What you are asked to do: Print exactly the lines below between the line holding "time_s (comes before" and the line holding "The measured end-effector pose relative", inclusive, and nothing more.
══ Data extract ══
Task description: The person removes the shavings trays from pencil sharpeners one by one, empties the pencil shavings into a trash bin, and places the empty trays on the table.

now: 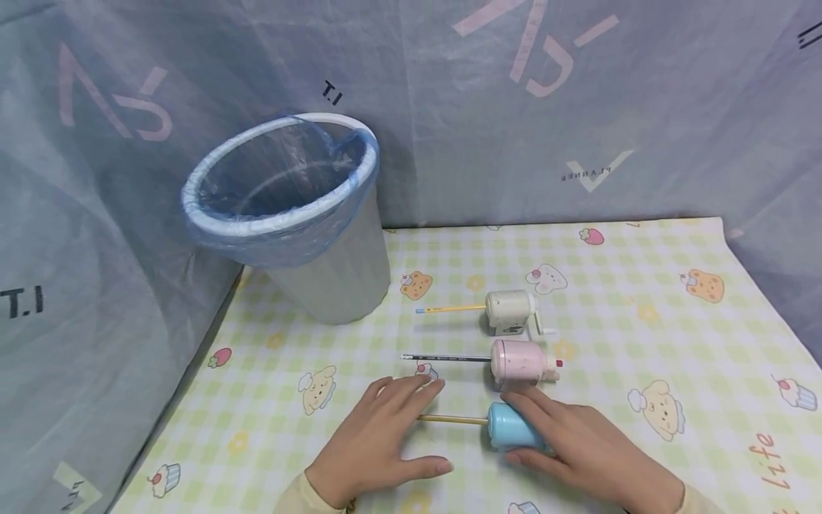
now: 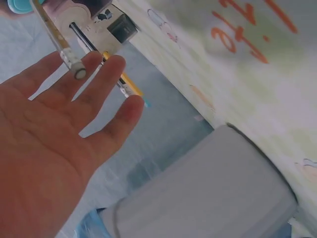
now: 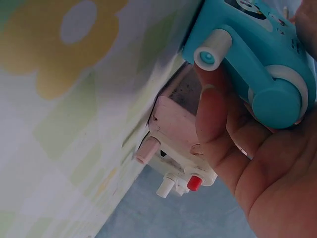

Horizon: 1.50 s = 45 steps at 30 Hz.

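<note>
My right hand (image 1: 581, 442) grips a blue crank pencil sharpener (image 1: 510, 426), thumb on the near side and fingers on the far side. Its crank handle (image 3: 213, 49) shows in the right wrist view. A gold-coloured pencil (image 1: 456, 419) sticks out leftward from this sharpener. By the pencil's outer end is my left hand (image 1: 379, 439), fingers extended; the left wrist view shows the eraser end (image 2: 77, 68) in front of the fingers, not gripped. Just beyond stand a pink sharpener (image 1: 516, 360) with a black pencil (image 1: 443, 358) and a white sharpener (image 1: 507, 310) with a yellow pencil (image 1: 449, 309).
A grey bin (image 1: 340, 285) lined with a blue plastic bag (image 1: 282, 246) stands at the back left. Green-and-white checked cloth (image 1: 610, 321) with cartoon prints covers the table. Grey-blue fabric (image 1: 475, 157) hangs behind and at the sides.
</note>
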Tool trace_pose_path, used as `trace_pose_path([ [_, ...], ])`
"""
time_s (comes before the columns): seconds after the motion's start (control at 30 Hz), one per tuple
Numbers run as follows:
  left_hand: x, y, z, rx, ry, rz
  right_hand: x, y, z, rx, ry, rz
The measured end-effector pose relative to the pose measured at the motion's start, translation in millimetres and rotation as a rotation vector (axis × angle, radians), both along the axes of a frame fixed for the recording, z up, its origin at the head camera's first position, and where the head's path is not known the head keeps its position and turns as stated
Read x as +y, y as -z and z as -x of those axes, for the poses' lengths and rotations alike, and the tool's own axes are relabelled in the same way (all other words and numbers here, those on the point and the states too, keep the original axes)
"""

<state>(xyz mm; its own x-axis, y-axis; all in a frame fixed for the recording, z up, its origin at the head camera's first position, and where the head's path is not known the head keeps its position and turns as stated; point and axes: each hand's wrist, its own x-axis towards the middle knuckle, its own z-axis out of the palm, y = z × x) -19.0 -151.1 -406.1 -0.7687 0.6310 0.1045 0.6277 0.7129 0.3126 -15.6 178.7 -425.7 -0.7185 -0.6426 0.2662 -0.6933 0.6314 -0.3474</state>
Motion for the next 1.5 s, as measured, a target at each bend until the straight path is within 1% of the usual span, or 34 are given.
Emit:
trace_pose_path([
  [0.2, 7.9, -3.7, 4.7, 0.029, 0.042, 0.030, 1, -2.1, 1.5, 0.026, 0.026, -0.020],
  [0.37, 12.8, -5.8, 9.2, 0.043, 0.079, 0.053, 2, -2.9, 2.9, 0.024, 0.001, -0.026],
  [0.6, 19.9, -6.1, 14.1, 0.051, 0.117, 0.060, 0, 0.7, 3.7, 0.021, -0.030, -0.017],
  [0.8, 23.2, -6.2, 17.8, 0.077, 0.111, 0.079, 1, 1.3, 4.4, 0.025, -0.034, -0.013],
  [1.0, 24.0, -5.3, 21.1, 0.083, 0.111, 0.068, 0, -0.2, 4.7, 0.018, -0.033, -0.021],
  [1.17, 24.8, -5.7, 21.4, 0.081, 0.107, 0.068, 0, -0.1, 5.2, 0.034, -0.039, -0.020],
  [1.5, 21.2, -12.8, 22.5, 0.052, 0.077, 0.044, 0, 0.8, 5.3, 0.054, -0.041, -0.009],
])
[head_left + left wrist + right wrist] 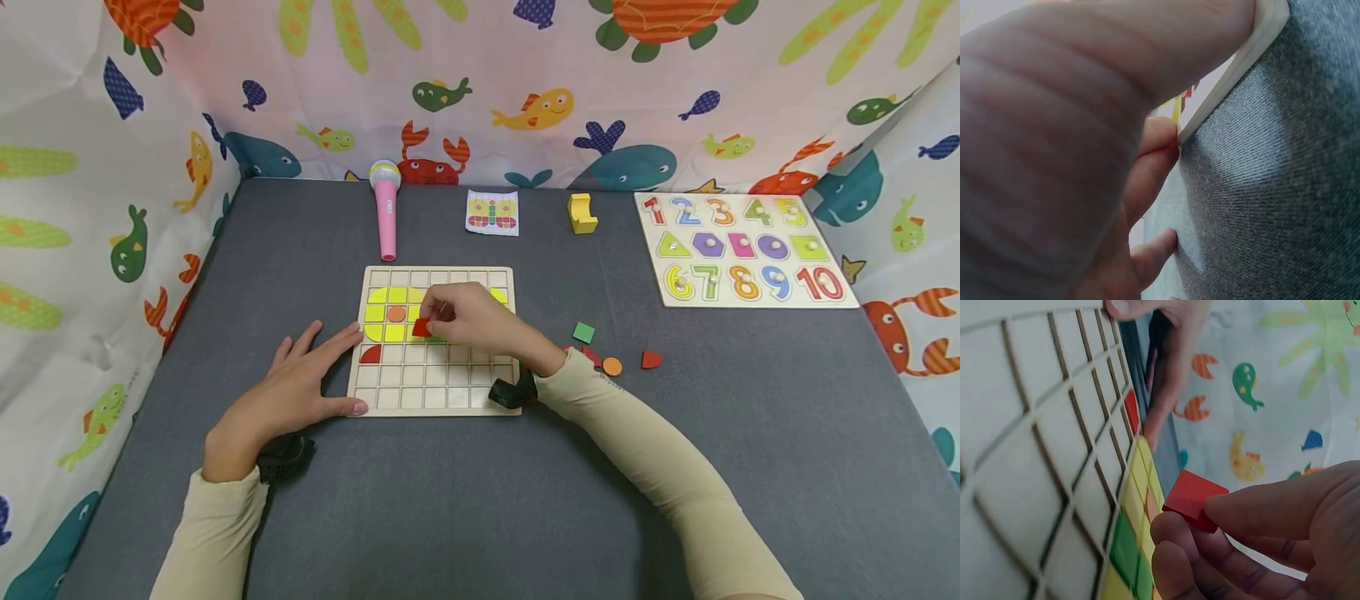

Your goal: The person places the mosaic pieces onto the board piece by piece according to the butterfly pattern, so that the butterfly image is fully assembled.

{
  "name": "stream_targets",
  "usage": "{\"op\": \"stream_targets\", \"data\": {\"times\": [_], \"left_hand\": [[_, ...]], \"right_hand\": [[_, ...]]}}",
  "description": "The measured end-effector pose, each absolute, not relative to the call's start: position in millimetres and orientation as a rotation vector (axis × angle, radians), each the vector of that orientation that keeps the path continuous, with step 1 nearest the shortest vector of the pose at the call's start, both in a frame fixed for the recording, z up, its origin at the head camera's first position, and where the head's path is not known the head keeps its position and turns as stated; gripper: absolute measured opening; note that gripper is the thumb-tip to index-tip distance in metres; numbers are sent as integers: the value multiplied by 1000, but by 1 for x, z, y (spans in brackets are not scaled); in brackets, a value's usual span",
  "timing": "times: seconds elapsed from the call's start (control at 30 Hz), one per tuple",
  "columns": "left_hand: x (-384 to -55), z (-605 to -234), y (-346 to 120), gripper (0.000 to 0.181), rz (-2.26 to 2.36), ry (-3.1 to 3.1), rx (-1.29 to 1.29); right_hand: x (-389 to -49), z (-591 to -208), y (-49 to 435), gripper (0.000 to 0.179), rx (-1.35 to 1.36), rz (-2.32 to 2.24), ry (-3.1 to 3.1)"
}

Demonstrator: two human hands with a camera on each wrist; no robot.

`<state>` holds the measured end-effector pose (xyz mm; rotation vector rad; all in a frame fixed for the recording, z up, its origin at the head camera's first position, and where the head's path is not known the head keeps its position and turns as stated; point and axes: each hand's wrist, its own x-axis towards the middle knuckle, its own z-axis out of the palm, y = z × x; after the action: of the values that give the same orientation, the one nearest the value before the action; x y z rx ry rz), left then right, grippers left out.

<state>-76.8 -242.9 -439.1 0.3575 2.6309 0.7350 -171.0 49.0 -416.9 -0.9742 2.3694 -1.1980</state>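
Note:
A wooden grid board (442, 400) lies on the table, its upper left squares filled with yellow pieces (394, 333), an orange round piece (396, 313) and some green ones (1124, 547). A red quarter-round piece (371, 355) sits in the left column below the yellow. My right hand (480, 321) pinches a red square tile (1194, 497) between thumb and fingers, held just above the board. My left hand (296, 392) rests at the board's left edge with fingers spread, its thumb on the lower left corner and a fingertip against the side.
Right of the board lie loose pieces: a green square (583, 332), an orange disc (612, 367) and a red piece (652, 359). Farther back are a pink toy microphone (386, 217), a butterfly pattern card (492, 213), a yellow block (582, 214) and a number puzzle board (750, 250).

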Motion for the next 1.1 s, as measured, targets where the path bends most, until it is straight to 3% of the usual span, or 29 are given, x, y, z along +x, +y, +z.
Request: {"op": "stream_targets", "data": {"times": [0.5, 1.1], "left_hand": [[-77, -441, -245, 109, 732, 2638, 375], [-76, -437, -244, 108, 750, 2624, 377]], "right_hand": [[-158, -421, 6, 8, -1174, -1029, 2385], [-149, -430, -3, 10, -1249, -920, 2492]]}}
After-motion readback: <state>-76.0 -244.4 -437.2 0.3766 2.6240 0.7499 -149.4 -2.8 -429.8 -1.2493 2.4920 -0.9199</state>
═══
Your response:
time_s (comes before the columns): seconds after the motion's start (control at 30 Hz), one per tuple
Numbers run as follows:
  left_hand: x, y, z, rx, ry, rz
  right_hand: x, y, z, rx, ry, rz
The measured end-effector pose relative to the pose measured at the motion's start, translation in millimetres and rotation as a rotation vector (axis × angle, radians), both along the axes of a frame fixed for the recording, z up, its origin at the head camera's first position, and where the head's path is not known the head keeps its position and turns as stated

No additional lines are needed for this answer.